Studios can now save a huge amount of time and resources previously wasted recreating physics systems, rendering, and software development environments.
But this transformation is yet to happen for the algorithms that drive the behavior of digital characters.
Matthew Jack began his video game career at Crytek, developing character behavior tools for several titles. He then shifted to contract work, traveling from company to company, building AI systems from the ground up.
“I quickly realized that I could maybe make a career out of building things from scratch, over and over again – that’s often what developers do,” he said.
“They develop from scratch, even now.”
What if they didn’t have to? Kythera is one of a growing number of companies focused on developing AI middleware that goes beyond the basic navigation mesh found in many off-the-shelf game engines.
Why should developers spend time on recreation something that other people have already built – wouldn’t it be better if they could focus on making something better?
What would that mean for games?
We just get people a lot closer to where they want to be,” Jack said. The idea is to eliminate a lot of the legwork involved before developers can really see their vision through.
“A lot of developers in games are more passionate about reaching that end result, pleasing players and doing something which is really awesome, than writing their own pathfinder at the end of the day,” Jack said. “So the more we can provide them, the higher they can aim.”
In Kythera’s case, that includes the middleware, contract work, and even hands-on development.
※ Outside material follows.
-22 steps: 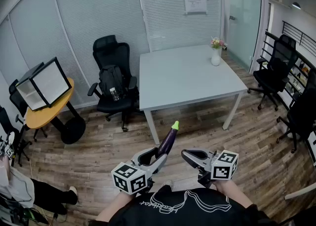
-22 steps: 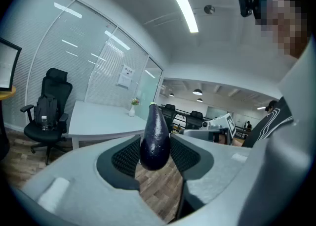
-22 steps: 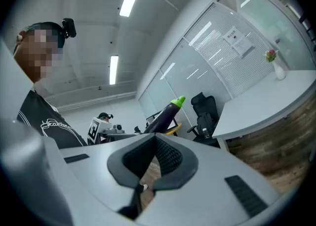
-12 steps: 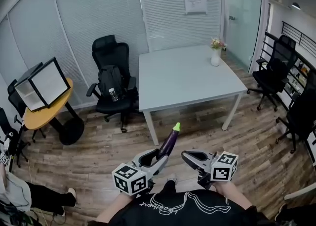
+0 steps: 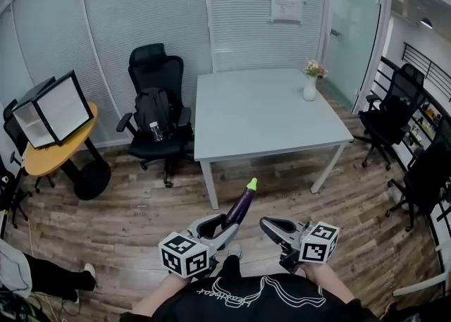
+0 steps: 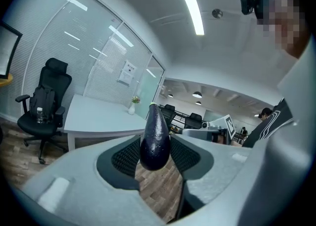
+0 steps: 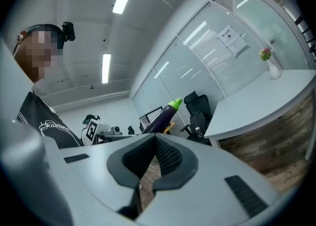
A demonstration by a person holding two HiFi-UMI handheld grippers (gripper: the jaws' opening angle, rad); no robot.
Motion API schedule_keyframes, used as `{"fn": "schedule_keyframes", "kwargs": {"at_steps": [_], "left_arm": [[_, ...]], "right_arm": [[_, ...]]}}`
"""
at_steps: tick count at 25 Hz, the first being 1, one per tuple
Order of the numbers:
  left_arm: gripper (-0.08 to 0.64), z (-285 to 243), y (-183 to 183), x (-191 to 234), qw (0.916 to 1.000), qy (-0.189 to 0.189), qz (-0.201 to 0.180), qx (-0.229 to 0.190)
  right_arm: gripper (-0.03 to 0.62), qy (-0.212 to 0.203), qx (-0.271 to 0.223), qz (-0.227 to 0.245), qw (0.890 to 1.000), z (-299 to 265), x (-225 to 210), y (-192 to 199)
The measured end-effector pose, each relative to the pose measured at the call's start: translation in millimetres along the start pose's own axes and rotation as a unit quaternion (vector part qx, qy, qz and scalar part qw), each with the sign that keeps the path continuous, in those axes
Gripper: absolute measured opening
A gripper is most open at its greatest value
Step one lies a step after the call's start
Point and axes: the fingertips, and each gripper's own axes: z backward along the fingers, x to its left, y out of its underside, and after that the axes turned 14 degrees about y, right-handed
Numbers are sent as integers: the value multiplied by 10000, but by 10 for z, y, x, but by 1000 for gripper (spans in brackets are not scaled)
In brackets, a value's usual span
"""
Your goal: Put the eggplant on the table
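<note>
Table [image 5: 261,113] top open; vase [image 5: 310,90] at far right corner.

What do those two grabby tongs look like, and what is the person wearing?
The left tongs and the right tongs are both pale grey plastic with chunky, curved jaws. Inside each jaw sits a black ribbed pad. Each has a white cube at the back, printed with black square markers. The person wears a black top with a white line drawing on it.
</note>
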Motion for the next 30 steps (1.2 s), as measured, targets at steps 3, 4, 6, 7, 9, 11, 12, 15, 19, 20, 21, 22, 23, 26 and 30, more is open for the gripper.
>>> {"fn": "schedule_keyframes", "kwargs": {"at_steps": [3,4,6,7,9,11,12,15,19,20,21,22,23,26,30], "left_arm": [[195,-79,-35,192,10000,7,44,-12],[195,-109,-61,269,10000,6,55,-19],[195,-179,-132,447,10000,7,70,-24],[195,-218,-172,545,10000,12,77,-21],[195,-308,-253,750,10000,31,90,-6],[195,-426,-333,955,9999,55,98,17],[195,-494,-375,1057,9999,64,98,33],[195,-706,-532,1383,9998,101,105,100],[195,-938,-727,1804,9997,127,72,201],[195,-985,-769,1910,9996,116,70,227],[195,-1028,-810,2014,9996,111,84,253],[195,-1065,-854,2117,9995,114,103,275],[195,-1099,-904,2222,9994,119,116,292],[195,-1180,-1072,2566,9994,122,107,299],[195,-1264,-1267,2954,9996,136,70,240]], "right_arm": [[9,-23,2,-40,10000,-151,-132,-59],[9,-18,17,-47,10000,-214,-187,-81],[9,9,57,-58,10000,-357,-315,-135],[9,12,65,-76,9999,-437,-381,-168],[9,19,71,-119,9999,-598,-527,-242],[9,52,70,-160,9998,-738,-706,-329],[9,76,57,-183,9998,-801,-803,-382],[9,145,-9,-259,9996,-1013,-1076,-575],[9,157,-49,-337,9993,-1339,-1396,-792],[9,160,-54,-366,9992,-1422,-1472,-836],[9,162,-54,-401,9991,-1505,-1540,-876],[9,163,-44,-433,9989,-1592,-1602,-912],[9,166,-22,-455,9988,-1687,-1662,-944],[9,174,59,-467,9987,-2009,-1842,-1045],[9,168,81,-384,9991,-2353,-1999,-1205]]}}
For the Wolcen: Lords of Mayhem, “We’ve been the AI development team for that studio the whole time,” Jack said.
“They have their developers who do a little bit of AI, they have designers on the AI side, but we’ve built all of the AI systems, and designed and built the behaviors for them.”
Despite enormous jumps in computer power, breathtaking advances in graphics, and the arrival of games with unprecedented scope, the behavior of virtual adversaries within games has seen little improvement over the past decade.
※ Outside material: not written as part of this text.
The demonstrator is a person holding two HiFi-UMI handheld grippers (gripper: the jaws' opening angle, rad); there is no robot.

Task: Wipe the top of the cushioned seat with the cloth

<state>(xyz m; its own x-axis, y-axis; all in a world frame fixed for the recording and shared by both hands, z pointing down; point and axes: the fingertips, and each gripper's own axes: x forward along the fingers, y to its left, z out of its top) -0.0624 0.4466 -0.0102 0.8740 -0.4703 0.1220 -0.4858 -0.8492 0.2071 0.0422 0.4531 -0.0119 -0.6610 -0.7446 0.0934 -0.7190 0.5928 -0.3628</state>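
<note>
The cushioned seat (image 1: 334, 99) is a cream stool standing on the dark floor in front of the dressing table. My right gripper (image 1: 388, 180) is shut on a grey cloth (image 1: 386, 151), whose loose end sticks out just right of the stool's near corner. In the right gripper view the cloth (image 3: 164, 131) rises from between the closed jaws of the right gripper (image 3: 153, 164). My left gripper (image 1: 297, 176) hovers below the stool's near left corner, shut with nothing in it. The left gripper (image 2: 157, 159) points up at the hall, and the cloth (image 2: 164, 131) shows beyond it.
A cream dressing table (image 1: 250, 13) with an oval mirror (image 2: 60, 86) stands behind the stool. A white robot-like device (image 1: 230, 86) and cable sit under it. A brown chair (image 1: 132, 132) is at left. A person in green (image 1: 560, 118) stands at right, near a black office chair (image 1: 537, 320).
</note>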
“People often ask, ‘why aren’t we seeing something more imaginative?” Jack said.
“But designers often start with a really impressive vision and, unfortunately, it takes about two years of development for everybody involved to admit that they’re not going to reach it,” Jack said.
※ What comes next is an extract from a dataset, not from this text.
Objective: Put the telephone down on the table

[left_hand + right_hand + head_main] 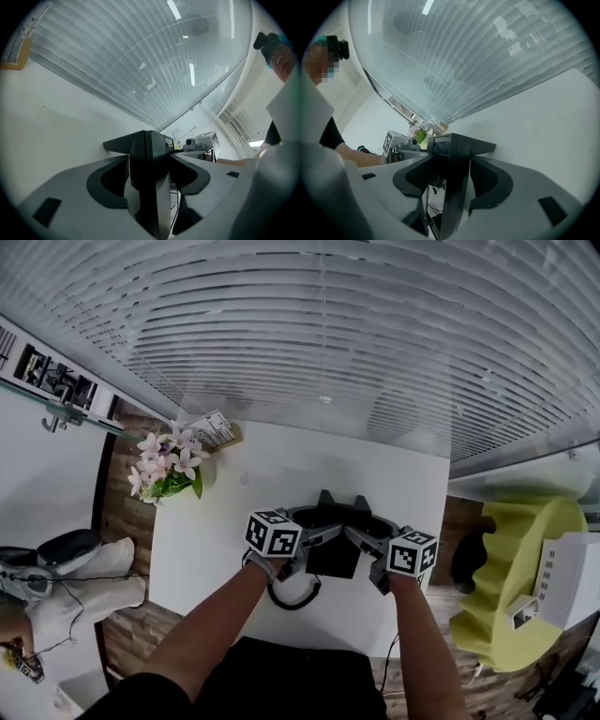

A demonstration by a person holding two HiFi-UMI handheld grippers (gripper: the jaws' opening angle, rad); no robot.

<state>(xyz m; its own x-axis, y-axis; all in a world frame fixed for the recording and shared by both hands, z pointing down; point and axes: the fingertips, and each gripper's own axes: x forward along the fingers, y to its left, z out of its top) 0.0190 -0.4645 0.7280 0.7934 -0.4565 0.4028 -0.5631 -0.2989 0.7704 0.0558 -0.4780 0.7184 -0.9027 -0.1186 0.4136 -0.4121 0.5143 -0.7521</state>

“It’s just a much bigger problem than they realize.”
Many designers simply accept that their titles won’t push any boundaries in character behavior.
“It’s like, okay, we need hordes of guys coming towards us, they just need to path find, their presence is all that’s really required here.
They’re not where we’re trying to make the gameplay interesting.” This ultimately stops games reaching their true potential, Jack believes. “There are fantastic tools for building everything else about games, but not for [character] AI,” he said.
“So you can end up with these amazing, beautiful worlds that are basically dead and empty.”
Middleware can help improve this somewhat, Jack argues, by reducing costs and time, while improving predictability – allowing for AI-based game elements to be included earlier in the ideation process.
But he also accepts that there are currently limits to character AI, simply because it is not a priority – not just in development resources, but in compute resources.
That could change – “graphics have really plateaued,” Jack said.
“Although technically graphics is still improving, I think players generally can’t tell, and so there is room for something else.
“I think there’s room for it to open up some completely new genres that we’ve really never heard of, something truly new.” Now wouldn’t that be something?